▶ **Exercise aim**
Copy all lines of the listing that include the string "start".

= = = = = = =

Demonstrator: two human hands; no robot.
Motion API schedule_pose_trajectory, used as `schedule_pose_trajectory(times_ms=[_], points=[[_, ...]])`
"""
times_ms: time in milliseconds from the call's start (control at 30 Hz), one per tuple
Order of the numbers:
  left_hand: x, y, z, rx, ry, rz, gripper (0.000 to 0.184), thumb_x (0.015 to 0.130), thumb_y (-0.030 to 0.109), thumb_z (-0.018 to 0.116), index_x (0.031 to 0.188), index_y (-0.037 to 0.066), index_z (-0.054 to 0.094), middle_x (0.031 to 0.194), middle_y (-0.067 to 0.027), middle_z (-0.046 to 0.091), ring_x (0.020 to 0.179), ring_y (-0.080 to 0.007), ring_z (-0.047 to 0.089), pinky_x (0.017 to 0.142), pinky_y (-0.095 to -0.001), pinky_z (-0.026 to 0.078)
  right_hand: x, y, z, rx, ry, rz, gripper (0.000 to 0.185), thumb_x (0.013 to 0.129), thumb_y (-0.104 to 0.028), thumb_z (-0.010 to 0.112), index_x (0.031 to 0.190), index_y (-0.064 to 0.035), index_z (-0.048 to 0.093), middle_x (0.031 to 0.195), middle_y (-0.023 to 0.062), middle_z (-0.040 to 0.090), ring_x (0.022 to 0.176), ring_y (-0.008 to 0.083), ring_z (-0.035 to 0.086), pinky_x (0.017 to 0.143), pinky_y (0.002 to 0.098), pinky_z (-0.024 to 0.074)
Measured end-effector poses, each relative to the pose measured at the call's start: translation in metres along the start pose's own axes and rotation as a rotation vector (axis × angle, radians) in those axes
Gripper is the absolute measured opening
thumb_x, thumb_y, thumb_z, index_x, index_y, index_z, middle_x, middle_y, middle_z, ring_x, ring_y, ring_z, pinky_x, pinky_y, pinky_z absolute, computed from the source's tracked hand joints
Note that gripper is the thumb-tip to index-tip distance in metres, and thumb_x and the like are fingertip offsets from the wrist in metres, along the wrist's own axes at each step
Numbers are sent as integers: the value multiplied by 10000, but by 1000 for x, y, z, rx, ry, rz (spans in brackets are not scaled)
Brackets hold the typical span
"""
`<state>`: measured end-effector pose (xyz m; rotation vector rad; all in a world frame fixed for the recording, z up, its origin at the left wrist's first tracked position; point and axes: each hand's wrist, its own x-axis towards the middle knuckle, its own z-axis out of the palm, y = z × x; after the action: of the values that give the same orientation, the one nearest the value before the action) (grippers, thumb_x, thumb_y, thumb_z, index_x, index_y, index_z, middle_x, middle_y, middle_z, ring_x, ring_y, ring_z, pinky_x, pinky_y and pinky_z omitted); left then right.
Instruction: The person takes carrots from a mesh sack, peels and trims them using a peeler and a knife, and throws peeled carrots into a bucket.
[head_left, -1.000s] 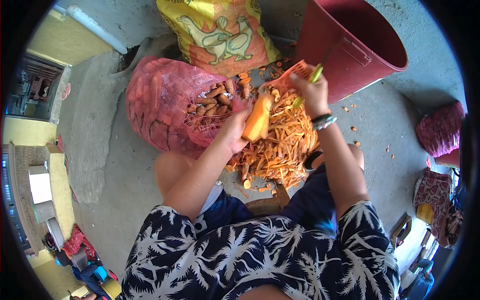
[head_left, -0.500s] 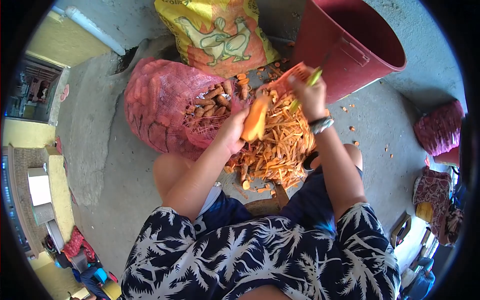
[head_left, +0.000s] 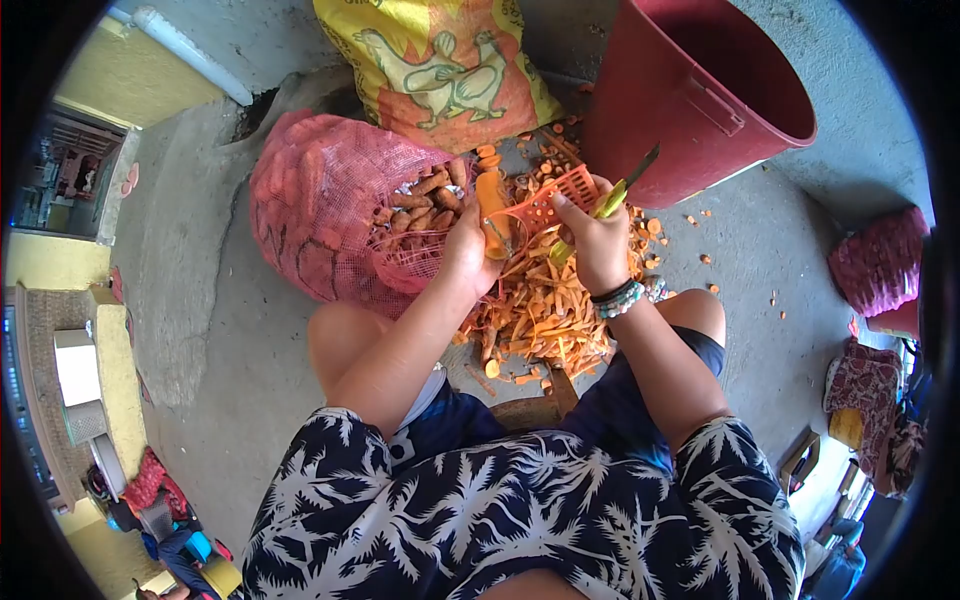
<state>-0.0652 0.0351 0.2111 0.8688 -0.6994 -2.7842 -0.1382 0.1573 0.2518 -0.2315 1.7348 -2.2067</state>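
My left hand (head_left: 468, 248) is wrapped round a partly peeled carrot (head_left: 490, 200), bright orange with a darker patch near its lower end. In my right hand (head_left: 600, 248) are an orange peeler (head_left: 573, 192) with a perforated handle and a knife (head_left: 612, 200) with a yellow-green handle, its dark blade pointing up and right. The peeler's far end meets the carrot's right side. Under both hands lies a heap of carrot peelings (head_left: 550, 310). Unpeeled carrots (head_left: 432, 205) show at the mouth of a pink mesh sack (head_left: 310, 215), left of my left hand.
A yellow and orange sack (head_left: 450, 75) printed with birds stands at the back. To its right is a tall red bin (head_left: 670, 110). Carrot slices (head_left: 654, 227) are scattered on the concrete floor (head_left: 740, 290). More purple sacks (head_left: 880, 265) lie at the right.
My right hand has come down and left, bringing the peeler against the carrot. The carrot has shifted slightly up and left and now stands more upright.
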Motion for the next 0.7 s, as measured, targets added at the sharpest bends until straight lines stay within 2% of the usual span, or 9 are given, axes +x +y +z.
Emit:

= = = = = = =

▶ **Response**
times_ms: time in milliseconds from the call's start (control at 30 Hz), one per tuple
Measured end-effector poses, each relative to the pose measured at the call's start: translation in metres along the start pose's own axes and rotation as a rotation vector (axis × angle, radians) in those axes

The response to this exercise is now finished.